Does it matter when you buy your car insurance in relation to the renewal date? In short, yes it does - potentially by hundreds of pounds.

According to research by Moneysavingexpert, you'll get the best deal on your car insurance 20 to 26 days before the policy is due to begin - equating to a saving of up to 40%.

MSE requested data from three major insurance search engines, analysing 50 million quotes from October 2018 to September 2019. The results found that while getting insured sometime between 20 and 26 days before renewal saved big sums, the very best time to get insured was 24 days before renewal.

MSE found that pricing trends were almost identical across all three price comparison sites. The optimum purchase time was closely aligned with how much of an accident risk the driver was considered to be, and the period when the maximum number of insurers were able to provide quotes.

The average premium on the 24th day was £672 per year. But premiums quoted from 20 to 26 days before only differed across a range of £15.


What if I buy insurance on the renewal date?

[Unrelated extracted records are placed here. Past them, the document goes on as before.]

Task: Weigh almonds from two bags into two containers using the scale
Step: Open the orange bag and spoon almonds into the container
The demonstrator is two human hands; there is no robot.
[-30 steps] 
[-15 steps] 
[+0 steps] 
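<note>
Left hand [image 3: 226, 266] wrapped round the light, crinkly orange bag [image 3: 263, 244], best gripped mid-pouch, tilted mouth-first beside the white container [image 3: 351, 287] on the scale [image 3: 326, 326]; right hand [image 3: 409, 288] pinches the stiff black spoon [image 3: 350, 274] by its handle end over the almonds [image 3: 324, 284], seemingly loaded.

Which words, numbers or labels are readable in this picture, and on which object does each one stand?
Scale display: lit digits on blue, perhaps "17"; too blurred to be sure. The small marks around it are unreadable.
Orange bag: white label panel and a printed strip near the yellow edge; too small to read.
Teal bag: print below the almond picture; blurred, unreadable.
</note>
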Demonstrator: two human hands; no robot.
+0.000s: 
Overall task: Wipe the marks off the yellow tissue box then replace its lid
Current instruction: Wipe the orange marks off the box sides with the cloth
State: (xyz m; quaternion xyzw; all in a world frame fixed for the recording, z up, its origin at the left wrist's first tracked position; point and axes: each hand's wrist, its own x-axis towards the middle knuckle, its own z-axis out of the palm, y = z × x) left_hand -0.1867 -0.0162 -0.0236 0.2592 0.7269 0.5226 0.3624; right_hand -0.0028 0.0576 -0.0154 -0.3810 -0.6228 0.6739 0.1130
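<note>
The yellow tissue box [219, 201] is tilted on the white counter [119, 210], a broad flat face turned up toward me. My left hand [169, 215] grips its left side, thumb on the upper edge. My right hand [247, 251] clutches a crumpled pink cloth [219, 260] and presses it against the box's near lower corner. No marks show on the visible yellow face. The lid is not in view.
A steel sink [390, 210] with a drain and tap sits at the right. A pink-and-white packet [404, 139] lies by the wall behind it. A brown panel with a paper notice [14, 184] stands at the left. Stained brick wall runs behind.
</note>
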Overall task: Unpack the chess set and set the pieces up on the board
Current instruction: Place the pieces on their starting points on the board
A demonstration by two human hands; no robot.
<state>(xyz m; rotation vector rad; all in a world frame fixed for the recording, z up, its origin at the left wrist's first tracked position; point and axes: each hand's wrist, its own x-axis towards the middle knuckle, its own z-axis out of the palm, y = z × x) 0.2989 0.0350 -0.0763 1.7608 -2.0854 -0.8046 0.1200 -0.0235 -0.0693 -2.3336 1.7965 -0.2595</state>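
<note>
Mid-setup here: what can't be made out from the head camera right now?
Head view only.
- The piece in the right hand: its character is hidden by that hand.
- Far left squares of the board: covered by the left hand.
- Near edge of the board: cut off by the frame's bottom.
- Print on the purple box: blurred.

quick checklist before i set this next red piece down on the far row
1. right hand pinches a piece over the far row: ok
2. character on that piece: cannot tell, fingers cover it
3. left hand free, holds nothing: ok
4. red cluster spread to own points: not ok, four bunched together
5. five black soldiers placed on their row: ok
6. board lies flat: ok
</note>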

This is the worst possible time to buy your car insurance, according to MSE research. The average on-the-day quote stands at £1,218 - which translates as £546 more costly than buying 24 days before.


What if I buy it way in advance?

This is also a bad idea. Being too organised, by purchasing your insurance too early, could leave you hundreds of pounds out of pocket. The earliest you can buy cover through a comparison site is usually 30 days in advance; but this would be an average of £388 a year more costly compared to buying 24 days before the renewal date.


Has the sweet spot always been 24 days before renewal?

Not according to MSE research; the previous analysis of this data revealed that buying cover 21 days before renewal would result in the lowest premium.


Why is this the case?

Insurers look at hundreds of factors when determining a premium; one of those is when a driver buys cover. Insurers have admitted that drivers who leave it to the last minute are considered higher risk.

According to MSE "some insurers [have told us] they've seen a direct link between drivers who leave sorting their insurance to the last moment and a higher number of claims."


Other things you can do to reduce your premium
  • Try a few searches on different search engines and see if fully comprehensive is cheaper than third party.


  • Tweak your job description (while being completely honest) and see if this impacts the offered premium: For example, according to MSE's car insurance job picker, on average a Scriptwriter pays £676.31 annually, while a Copywriter is considered a safer bet, and pays £635.91 - a saving of £40.40.


  • Add drivers who are lower risk than you (if possible)


  • Don’t automatically accept your renewal quote - as a better deal may well be available.